• **TRY IT**
The result should be every line that contains the word "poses", taken from the material.

• **DATA SHOWN**
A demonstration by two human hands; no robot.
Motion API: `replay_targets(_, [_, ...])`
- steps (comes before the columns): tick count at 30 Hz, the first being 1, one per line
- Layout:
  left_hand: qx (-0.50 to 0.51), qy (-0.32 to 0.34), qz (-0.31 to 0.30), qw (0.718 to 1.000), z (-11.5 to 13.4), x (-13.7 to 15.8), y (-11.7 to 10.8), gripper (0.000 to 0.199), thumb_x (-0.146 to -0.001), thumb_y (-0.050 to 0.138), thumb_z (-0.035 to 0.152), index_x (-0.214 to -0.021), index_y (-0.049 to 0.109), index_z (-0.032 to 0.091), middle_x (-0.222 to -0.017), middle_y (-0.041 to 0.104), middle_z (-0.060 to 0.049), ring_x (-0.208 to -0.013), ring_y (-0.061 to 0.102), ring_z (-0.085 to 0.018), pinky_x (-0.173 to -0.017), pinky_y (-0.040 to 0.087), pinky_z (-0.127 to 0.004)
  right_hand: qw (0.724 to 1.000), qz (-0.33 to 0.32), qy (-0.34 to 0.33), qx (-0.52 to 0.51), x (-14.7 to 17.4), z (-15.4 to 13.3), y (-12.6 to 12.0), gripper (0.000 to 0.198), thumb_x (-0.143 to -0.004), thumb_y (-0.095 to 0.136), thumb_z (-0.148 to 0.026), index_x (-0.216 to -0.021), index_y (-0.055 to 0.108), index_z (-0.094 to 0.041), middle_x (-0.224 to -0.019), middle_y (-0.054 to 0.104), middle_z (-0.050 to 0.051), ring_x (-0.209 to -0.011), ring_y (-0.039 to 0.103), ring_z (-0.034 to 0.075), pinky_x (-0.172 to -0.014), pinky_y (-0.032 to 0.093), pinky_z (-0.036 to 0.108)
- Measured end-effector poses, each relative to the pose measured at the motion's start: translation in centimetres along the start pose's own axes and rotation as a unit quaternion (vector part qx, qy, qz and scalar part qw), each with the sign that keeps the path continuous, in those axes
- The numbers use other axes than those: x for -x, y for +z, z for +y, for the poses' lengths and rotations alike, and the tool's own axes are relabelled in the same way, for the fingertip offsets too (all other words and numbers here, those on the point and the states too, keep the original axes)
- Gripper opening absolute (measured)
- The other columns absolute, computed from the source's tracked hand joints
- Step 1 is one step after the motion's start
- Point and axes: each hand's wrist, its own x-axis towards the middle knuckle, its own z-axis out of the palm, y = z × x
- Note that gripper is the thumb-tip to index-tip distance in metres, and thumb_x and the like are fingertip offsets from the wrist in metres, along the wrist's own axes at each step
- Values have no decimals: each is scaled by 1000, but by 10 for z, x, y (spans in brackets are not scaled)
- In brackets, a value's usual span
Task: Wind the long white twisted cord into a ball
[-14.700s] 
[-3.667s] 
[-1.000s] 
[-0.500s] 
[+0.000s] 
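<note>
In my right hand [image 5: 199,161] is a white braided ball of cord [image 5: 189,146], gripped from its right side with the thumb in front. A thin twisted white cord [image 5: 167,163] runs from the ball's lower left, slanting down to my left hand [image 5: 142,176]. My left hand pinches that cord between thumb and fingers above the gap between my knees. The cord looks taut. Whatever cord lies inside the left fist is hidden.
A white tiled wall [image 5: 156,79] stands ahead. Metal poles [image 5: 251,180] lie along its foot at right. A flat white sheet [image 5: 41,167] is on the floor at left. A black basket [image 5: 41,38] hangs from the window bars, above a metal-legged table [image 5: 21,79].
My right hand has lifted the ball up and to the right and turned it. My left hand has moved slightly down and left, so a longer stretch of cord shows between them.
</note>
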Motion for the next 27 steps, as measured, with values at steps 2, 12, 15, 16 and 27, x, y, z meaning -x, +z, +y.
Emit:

• **SOLUTION TO THIS EXERCISE**
- Measured end-effector poses, each relative to the pose measured at the motion's start: translation in centimetres along the start pose's own axes and rotation as a unit quaternion (vector part qx, qy, qz and scalar part qw), each with the sign that keeps the path continuous, in those axes
- The numbers use other axes than those: x for -x, y for +z, z for +y, for the poses' lengths and rotations alike, and the tool's own axes are relabelled in the same way, for the fingertip offsets too (all other words and numbers here, those on the point and the states too, keep the original axes)

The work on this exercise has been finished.